Data extracted from a collection –
Start of Block
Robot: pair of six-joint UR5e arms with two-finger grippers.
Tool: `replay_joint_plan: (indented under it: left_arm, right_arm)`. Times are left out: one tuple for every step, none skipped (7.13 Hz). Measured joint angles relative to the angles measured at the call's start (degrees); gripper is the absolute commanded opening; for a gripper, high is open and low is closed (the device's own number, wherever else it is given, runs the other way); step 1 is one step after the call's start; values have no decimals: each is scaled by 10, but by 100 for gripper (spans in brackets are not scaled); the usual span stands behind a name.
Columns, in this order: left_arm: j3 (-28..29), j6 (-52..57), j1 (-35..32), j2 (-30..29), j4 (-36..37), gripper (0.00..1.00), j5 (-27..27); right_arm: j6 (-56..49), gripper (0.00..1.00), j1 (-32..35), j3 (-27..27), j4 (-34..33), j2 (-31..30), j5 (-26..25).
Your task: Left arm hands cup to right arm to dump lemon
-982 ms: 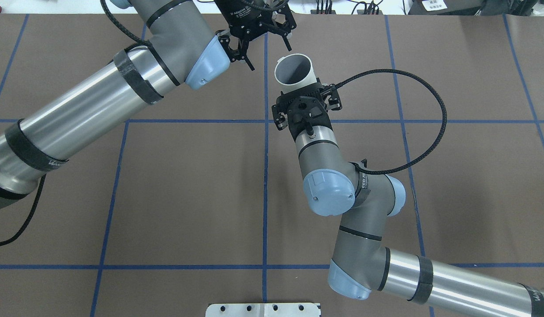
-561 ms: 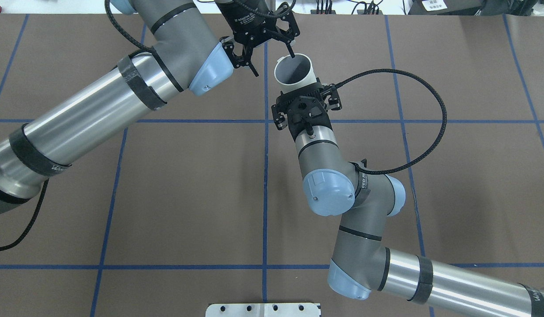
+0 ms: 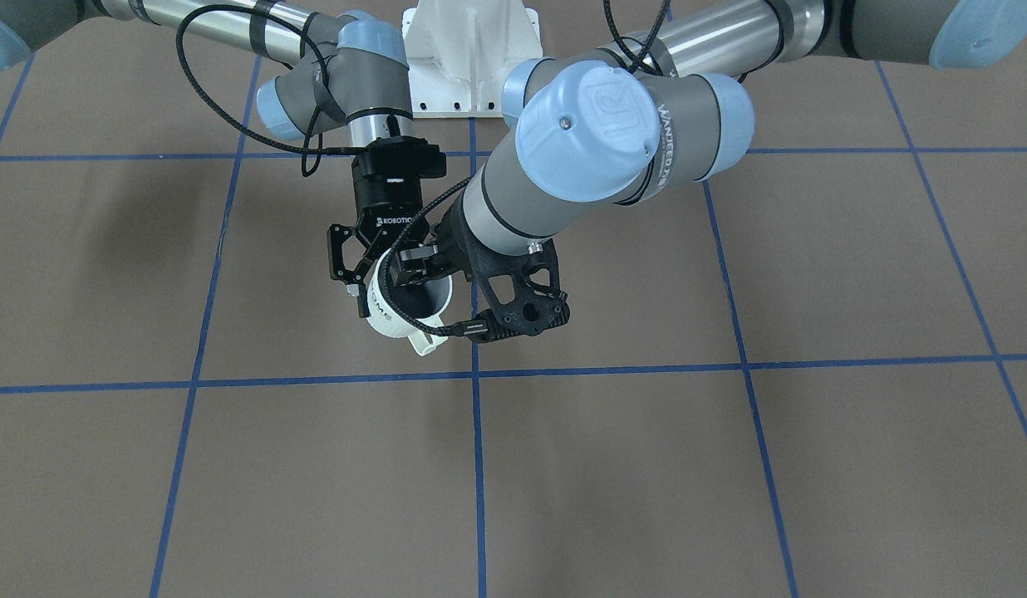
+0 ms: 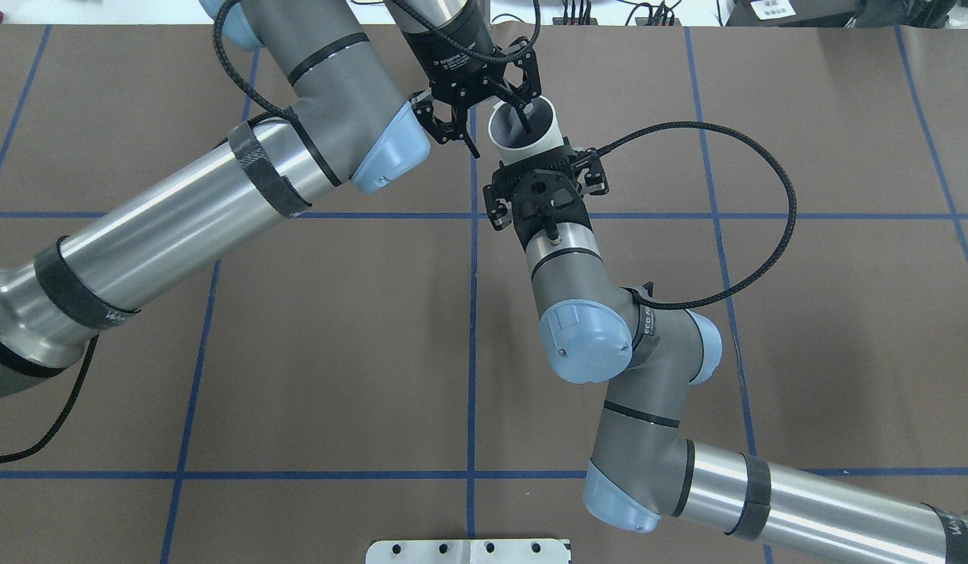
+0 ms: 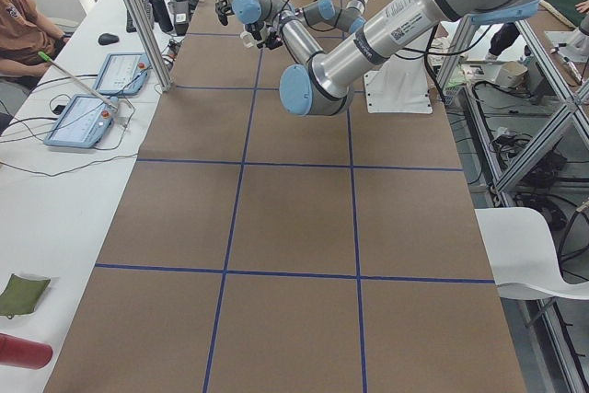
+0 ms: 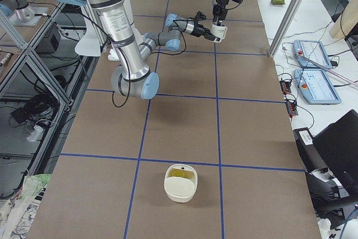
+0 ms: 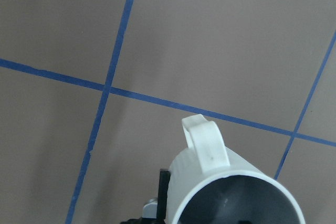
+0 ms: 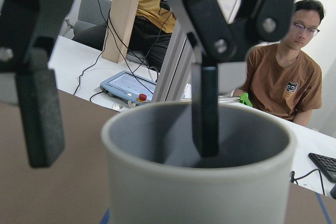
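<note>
Cup (image 4: 506, 134) | right hand (image 4: 537, 161) holding; left hand (image 4: 498, 135) wide astride rim | wrist: finger (image 8: 203, 111) inside

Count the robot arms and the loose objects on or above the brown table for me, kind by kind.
2 robot arms (left gripper, right gripper)
1 cup
1 white tub
1 yellowish lump, inside the tub
Total: 5

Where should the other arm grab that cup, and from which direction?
The rim wall, from above: the cup's mouth faces up and the right gripper covers its lower body. The left gripper can pinch with one finger inside, one outside.
</note>
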Motion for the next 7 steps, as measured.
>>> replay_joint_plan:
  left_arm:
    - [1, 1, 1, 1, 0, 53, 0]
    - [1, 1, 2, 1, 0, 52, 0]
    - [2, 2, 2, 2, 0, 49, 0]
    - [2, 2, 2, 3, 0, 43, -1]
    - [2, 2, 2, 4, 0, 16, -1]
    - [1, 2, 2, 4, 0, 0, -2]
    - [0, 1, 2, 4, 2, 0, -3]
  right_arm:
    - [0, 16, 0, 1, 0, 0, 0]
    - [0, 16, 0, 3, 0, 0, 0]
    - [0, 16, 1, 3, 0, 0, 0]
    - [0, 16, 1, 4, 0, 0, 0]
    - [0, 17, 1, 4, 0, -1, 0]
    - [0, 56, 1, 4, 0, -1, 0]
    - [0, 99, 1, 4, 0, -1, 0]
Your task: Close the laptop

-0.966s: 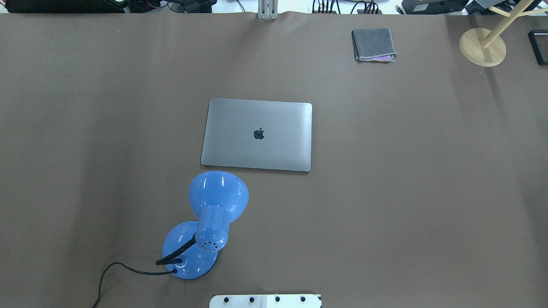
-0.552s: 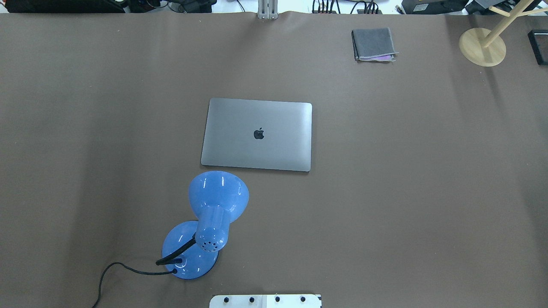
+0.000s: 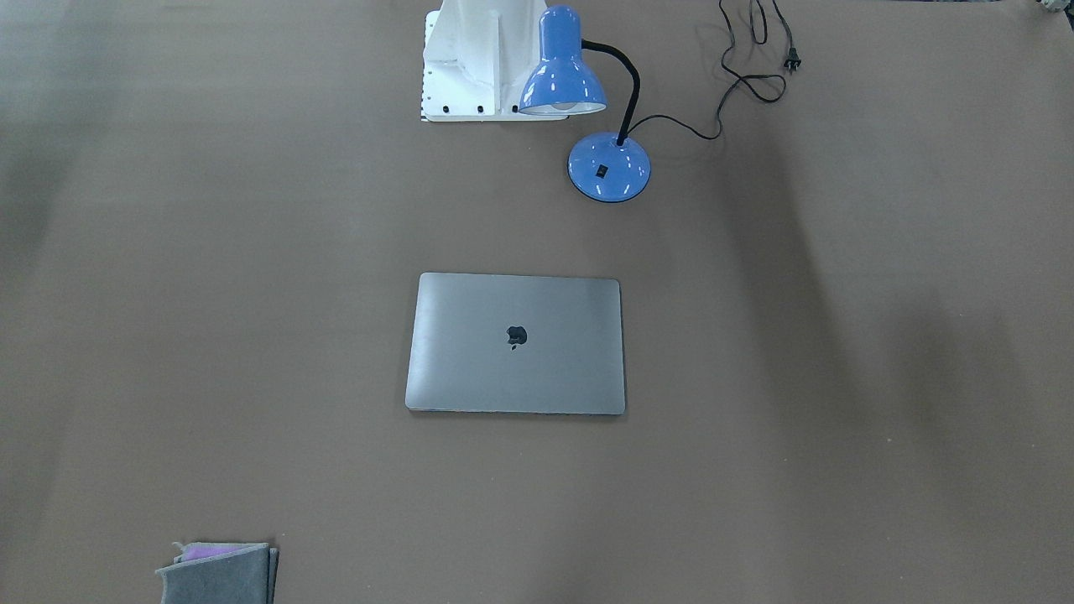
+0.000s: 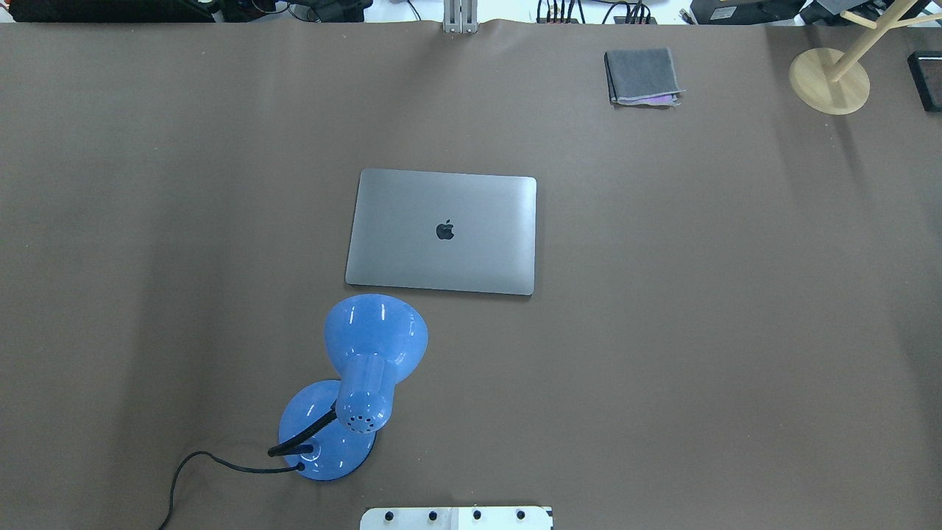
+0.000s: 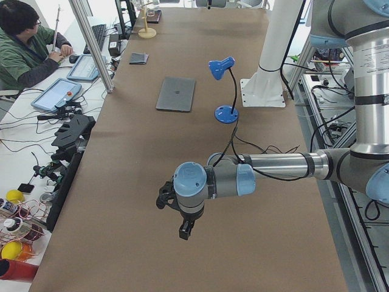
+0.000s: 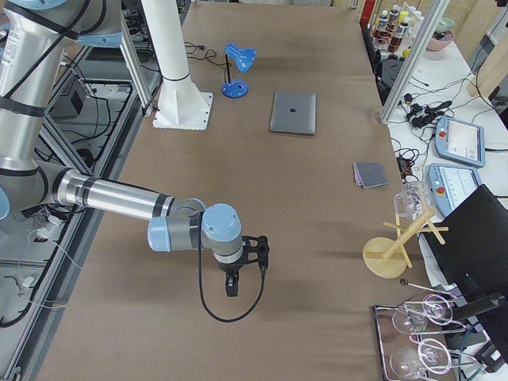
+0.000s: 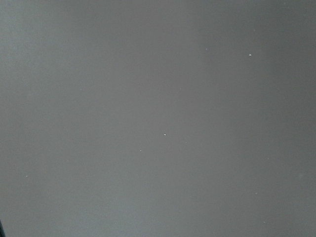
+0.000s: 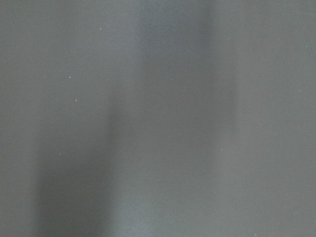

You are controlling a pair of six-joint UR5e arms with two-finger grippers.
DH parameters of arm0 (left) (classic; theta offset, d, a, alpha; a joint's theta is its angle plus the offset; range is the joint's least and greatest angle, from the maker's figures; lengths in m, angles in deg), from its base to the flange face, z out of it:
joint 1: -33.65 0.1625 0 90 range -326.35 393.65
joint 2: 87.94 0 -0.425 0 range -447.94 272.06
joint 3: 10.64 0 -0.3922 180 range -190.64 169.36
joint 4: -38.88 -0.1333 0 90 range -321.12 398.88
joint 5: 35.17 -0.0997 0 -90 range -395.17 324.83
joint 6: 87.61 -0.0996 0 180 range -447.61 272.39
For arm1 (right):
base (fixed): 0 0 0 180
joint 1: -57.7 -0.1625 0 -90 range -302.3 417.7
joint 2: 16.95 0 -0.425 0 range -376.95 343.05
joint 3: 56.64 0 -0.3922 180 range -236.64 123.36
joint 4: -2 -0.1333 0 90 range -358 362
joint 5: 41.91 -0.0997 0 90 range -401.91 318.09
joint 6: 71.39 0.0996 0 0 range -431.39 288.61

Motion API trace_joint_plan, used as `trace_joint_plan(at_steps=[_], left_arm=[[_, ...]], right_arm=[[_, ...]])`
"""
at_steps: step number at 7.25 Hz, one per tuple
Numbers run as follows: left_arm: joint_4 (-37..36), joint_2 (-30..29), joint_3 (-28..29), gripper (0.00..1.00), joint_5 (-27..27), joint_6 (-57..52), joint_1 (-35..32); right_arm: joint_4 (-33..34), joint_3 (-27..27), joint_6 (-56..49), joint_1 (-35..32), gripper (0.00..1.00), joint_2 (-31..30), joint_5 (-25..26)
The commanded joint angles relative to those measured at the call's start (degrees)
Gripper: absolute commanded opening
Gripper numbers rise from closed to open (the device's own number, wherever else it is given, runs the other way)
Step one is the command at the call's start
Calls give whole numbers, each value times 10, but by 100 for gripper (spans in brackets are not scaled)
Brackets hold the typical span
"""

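The space-grey laptop [image 4: 441, 243] lies flat in the middle of the table with its lid down and the dark apple logo facing up. It also shows in the front view [image 3: 516, 369] and, far off, in both side views [image 5: 176, 93] [image 6: 293, 113]. My left gripper [image 5: 184, 231] hangs over the bare table far from the laptop, seen only in the exterior left view; I cannot tell if it is open or shut. My right gripper [image 6: 231, 290] hangs over the table's other end, seen only in the exterior right view; I cannot tell its state either. Both wrist views show only bare brown table.
A blue desk lamp [image 4: 372, 353] with a black cord stands just in front of the laptop, near the robot's white base [image 4: 456, 517]. A folded grey cloth [image 4: 642, 76] lies at the far right. A wooden stand [image 4: 829, 79] is at the far right corner.
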Motion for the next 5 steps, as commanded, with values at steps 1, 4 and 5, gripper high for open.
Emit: trace_joint_plan(at_steps=[1,4,5], left_arm=[[0,-1,-1,99,1,0,0],[0,-1,-2,99,0,0,0],[0,-1,-3,99,0,0,0]], right_arm=[[0,-5,0,0,100,0,-5],[-1,-5,0,0,100,1,-17],[-1,-5,0,0,100,2,-17]])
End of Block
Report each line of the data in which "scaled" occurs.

Tool: `replay_joint_plan: (indented under it: left_arm, right_arm)`. Times are left out: one tuple for every step, none skipped (7.13 Hz). Measured joint angles relative to the angles measured at the call's start (degrees); gripper is the absolute commanded opening; for a gripper, high is open and low is closed (the device's own number, wherever else it is given, runs the other way); step 1 is one step after the call's start; values have no decimals: each is scaled by 10, but by 100 for gripper (spans in brackets are not scaled); the usual span stands behind a name.
Calls give whole numbers, each value times 10, but by 100 for gripper (spans in brackets are not scaled)

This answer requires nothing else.